Ronda Rousey-Sara McMann Out to Prove Women Can Carry a UFC Card

Ronda Rousey-Sara McMann Out to Prove Women Can Carry a UFC Card

Ronda Rousey fights Sara McMann in Las Vegas tonight. The combatants seek to settle the question of who is the best Olympian on the UFC’s female roster, silver-medal winning wrestler McMann or bronze-medal winning judoka Rousey. They fight for claims on the sport’s marquee women’s championship, the UFC’s bantamweight belt. But they really go toe-to-toe to discover if women can carry a mixed-martial-arts card.

When Rousey fought Miesha Tate on the Chris Weidman-Anderson Silva megafight card in December, they stole the show. Rousey’s artistic judo and Tate’s no-quit attitude forced the MMA world to take notice. The biggest cheers of the night were not when Travis Browne put Josh Barnett to sleep or when Weidman retained his title, but for the jaw-dropping, back-and-forth action between Rousey and Tate. More beautiful than brutal, the fight that the UFC forced fans waiting for Silva-Weidman II to watch converted a captive audience of doubters into true believers in women’s MMA.  

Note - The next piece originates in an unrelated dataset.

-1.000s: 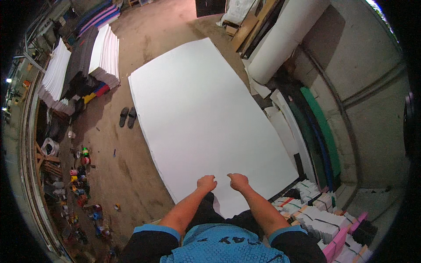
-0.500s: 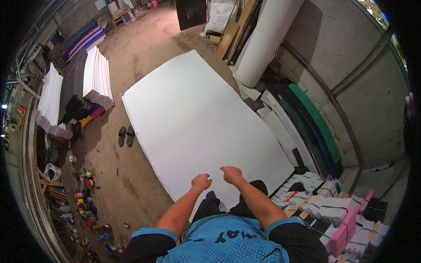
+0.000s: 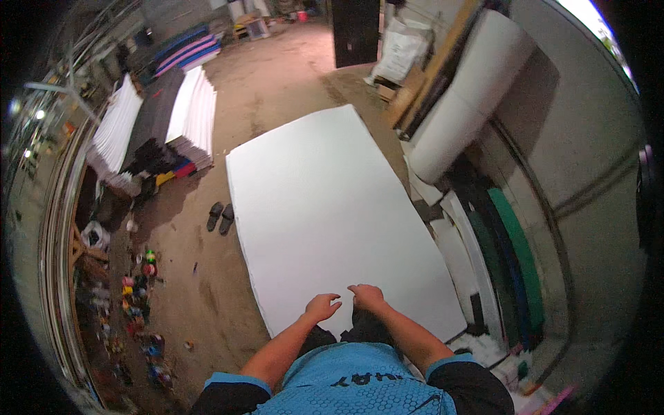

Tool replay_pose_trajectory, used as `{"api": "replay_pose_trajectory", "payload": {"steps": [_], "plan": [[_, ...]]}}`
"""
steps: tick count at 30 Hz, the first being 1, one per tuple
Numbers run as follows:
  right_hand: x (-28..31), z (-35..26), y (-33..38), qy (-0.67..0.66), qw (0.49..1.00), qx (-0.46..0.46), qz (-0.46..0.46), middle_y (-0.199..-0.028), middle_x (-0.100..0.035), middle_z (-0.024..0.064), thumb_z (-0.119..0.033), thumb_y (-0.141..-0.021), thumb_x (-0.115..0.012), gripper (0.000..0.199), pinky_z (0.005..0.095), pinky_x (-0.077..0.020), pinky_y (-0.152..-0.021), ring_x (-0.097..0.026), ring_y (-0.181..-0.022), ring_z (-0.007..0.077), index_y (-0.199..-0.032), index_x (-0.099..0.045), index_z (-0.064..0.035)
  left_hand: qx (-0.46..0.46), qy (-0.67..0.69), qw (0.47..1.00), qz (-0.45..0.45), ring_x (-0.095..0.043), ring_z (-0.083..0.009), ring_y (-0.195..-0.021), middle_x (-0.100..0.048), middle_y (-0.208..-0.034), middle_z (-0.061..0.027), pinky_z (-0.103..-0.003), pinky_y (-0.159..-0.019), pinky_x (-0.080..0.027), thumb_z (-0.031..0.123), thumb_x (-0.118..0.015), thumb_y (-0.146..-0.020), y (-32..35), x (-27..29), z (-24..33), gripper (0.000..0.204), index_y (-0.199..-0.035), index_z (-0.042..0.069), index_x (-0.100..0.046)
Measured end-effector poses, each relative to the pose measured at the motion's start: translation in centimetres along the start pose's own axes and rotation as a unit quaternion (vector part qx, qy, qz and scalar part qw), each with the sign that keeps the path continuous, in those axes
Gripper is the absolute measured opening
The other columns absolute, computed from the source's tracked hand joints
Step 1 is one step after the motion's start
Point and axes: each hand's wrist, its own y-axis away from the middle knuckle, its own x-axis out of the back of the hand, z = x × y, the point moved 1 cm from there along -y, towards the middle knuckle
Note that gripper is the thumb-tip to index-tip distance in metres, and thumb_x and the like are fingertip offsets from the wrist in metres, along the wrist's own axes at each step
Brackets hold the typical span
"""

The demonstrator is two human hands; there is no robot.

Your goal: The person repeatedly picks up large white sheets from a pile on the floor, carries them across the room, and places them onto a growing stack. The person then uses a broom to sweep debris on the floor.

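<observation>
A large stack of white sheets lies on the floor before me, its top smooth and pale. Over its near end I hold both hands close together, a small gap between them. My left hand has its fingers curled and pointing right. My right hand is also curled, with the index finger reaching left. Anything thin between the fingers is too small to make out. Below my hands, my dark-clothed legs partly show at the near end of the sheets.
Black slippers lie left of the stack. Further left are piled white sheets and scattered spools. Along the right wall lean a big white roll and a green sheet. A dark door stands at the back.
My view has tilted up and turned left, so the stack sits lower and the bundles at lower right have mostly left the picture. My hands stay close together, still curled.
</observation>
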Motion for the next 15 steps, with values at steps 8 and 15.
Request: {"api": "replay_pose_trajectory", "payload": {"steps": [8,15], "plan": [[6.9,-5.7,-8.1,0.063,0.985,0.158,0.011,-0.113,-0.069,0.0138,-0.020,-0.089,-0.059,0.044,0.0482,-0.0553,-0.083,-0.068,-0.102,0.0319,-0.133,-0.060,-0.0185,0.080,0.151,0.974,0.147,-0.070,-0.0323,-0.100,-0.070,-0.118,-0.0150,-0.043,-0.090,-0.054,0.040,-0.062,-0.093,-0.4,7.6,-2.0,0.044,-0.126,0.011,-0.067],[8.2,-17.1,-18.9,0.109,0.963,0.242,-0.043,-0.115,-0.069,0.0131,-0.020,-0.089,-0.059,0.044,0.0472,-0.0543,-0.087,-0.067,-0.105,0.0314,-0.133,-0.060,-0.0189,0.148,0.240,0.931,0.230,-0.070,-0.0314,-0.098,-0.071,-0.115,-0.0171,-0.043,-0.090,-0.054,0.040,-0.063,-0.092,0.4,13.1,-11.4,0.044,-0.126,0.011,-0.067]]}}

Capitalizing on that excitement, Dana White quickly decided to place two women at the top of a card in the male-dominated sport. Rousey proved that women can fight in her last scrap. Can she prove that women can get men to pay to see women to fight in her fight tonight? Women’s faces are for kissing not kicking, many of the sport’s male fans instinctively believe. So, mixed-martial arts, whose brutality excludes a large segment of the population from watching even when two men punch, choke, and otherwise beat up one another, would seem to exclude a portion of their natural fan base, too, in pitting two women against one another in the Octagon.

UFC 170’s undercard isn’t doing the ladies any favors in demonstrating that if a guy can do it a girl can do it. Daniel Cormier makes his light-heavyweight debut against last-minute replacement and UFC newcomer Patrick Cummins and Rory MacDonald takes on Demian Maia in scraps leading up to the main event. Holding another pay-per-view event just three weeks ago–and a borefest featuring more decisions than any card in UFC history at that–doesn’t help much, either. 

When asked when fans would get to see women in the UFC, company president Dana White answered “never” in 2011. Just three years later, the ladies headline a UFC event. The gate and the home buys will determine if UFC 170 starts a trend or marks a novelty.